OTTAWA - With an ocean of available economic data out there, one can be left seasick trying to get a handle on all the bobbing numbers designed to explain the health of the economy.
Rather than attempting to follow the choppy monthly stats, experts recommend stepping back to examine more reliable, longer-term readings on key indicators like jobs, gross domestic product and inflation.
Others suggest piecing together the many economic measures to come up with a reading, almost like a "jigsaw puzzle."
But even then, they warn, you may never really know.
Canadians will begin scrutinizing the state of the economy in the leadup to the fall election when the issue once again emerges as a crucial ballot-box concern.
The economy has struggled in recent months, particularly after a disappointing stretch to start 2015 that was blamed on weaker-than-expected U.S. demand, the oil-price collapse and the failure of some sectors to pick up the slack.
Experts, including Bank of Canada governor Stephen Poloz, have predicted the economy will bounce back later this year.
But trying to figure out how the economy is actually faring by monitoring the swings in monthly data — from good news to bad news and back again — is a difficult task.
For example, Canada's employment numbers have see-sawed between gains and losses each month from December to May.
To get a better grip on the economy, a professor at Ottawa's Carleton University recommends focusing on annual data rather than monthly or even quarterly numbers.
"It evens out the hiccups," Ian Lee, who teaches at the Sprott School of Business, said of seeking out longer-term figures.
For his students, Lee says he illustrates how tricky it is to read the ever-volatile economic data by comparing it to the more-precise field of demography, which studies social statistics.
Lee notes, for example, how demographers can predict the average life expectancy of a man and woman in Canada with remarkable accuracy.
"The economy, by contrast, is precisely the opposite," Lee said. "It's very badly behaved because you get extraordinary variability."
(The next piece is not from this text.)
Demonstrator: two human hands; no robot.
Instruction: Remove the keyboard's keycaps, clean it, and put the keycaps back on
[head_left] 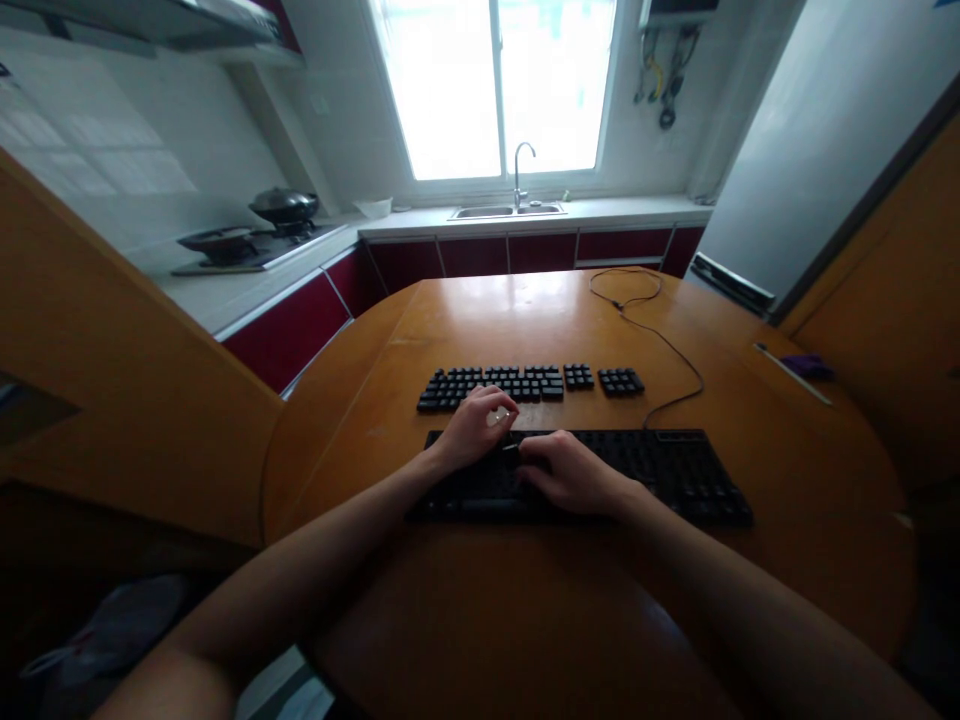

He said most economic indicators, such as Statistics Canada's labour force survey, are based on polls — which can be unreliable.
To overcome some of the deficiencies of a single dataset, economists are left to build a mosaic out of numerous economic indicators.
"There's no single measure that's going to tell you the whole picture," said Douglas Porter, BMO's chief economist. "It really is almost like a jigsaw puzzle where you have to put all the pieces together and even then you might not get a true picture."
There is one reading, however, that Porter believes does a decent — though imperfect — job of taking the pulse of the economy: the unemployment rate.
Porter said it's worth watching to see if the jobless rate falls or rises as well as how its status compares to historic levels.
The most-recent reading of Canada's unemployment rate was 6.8 per cent in May. Over the last five years, it has gradually fallen from above 8.0 per cent, a level it reached after soaring during the recession. Since September, the rate has hovered just under 7.0 per cent, struggling to make headway.
In a truly robust economy, Porter said, he'd expect the unemployment rate to still be falling.
"I think that's about right," Porter said of how the rate reflects the state of the overall economy. "The economy is still growing, just enough to employ the new people who are entering the labour force, but no better than that."
And what about all those monthly numbers that have been lurching back and forth?
Porter said different sectors — and segments of industries — grow at different paces, while others are known to move in opposite directions.
"I would say unless the economy is absolutely on fire or, on the contrary, on the deepest steps of despair, you're always going to get contradictions between indicators at any time."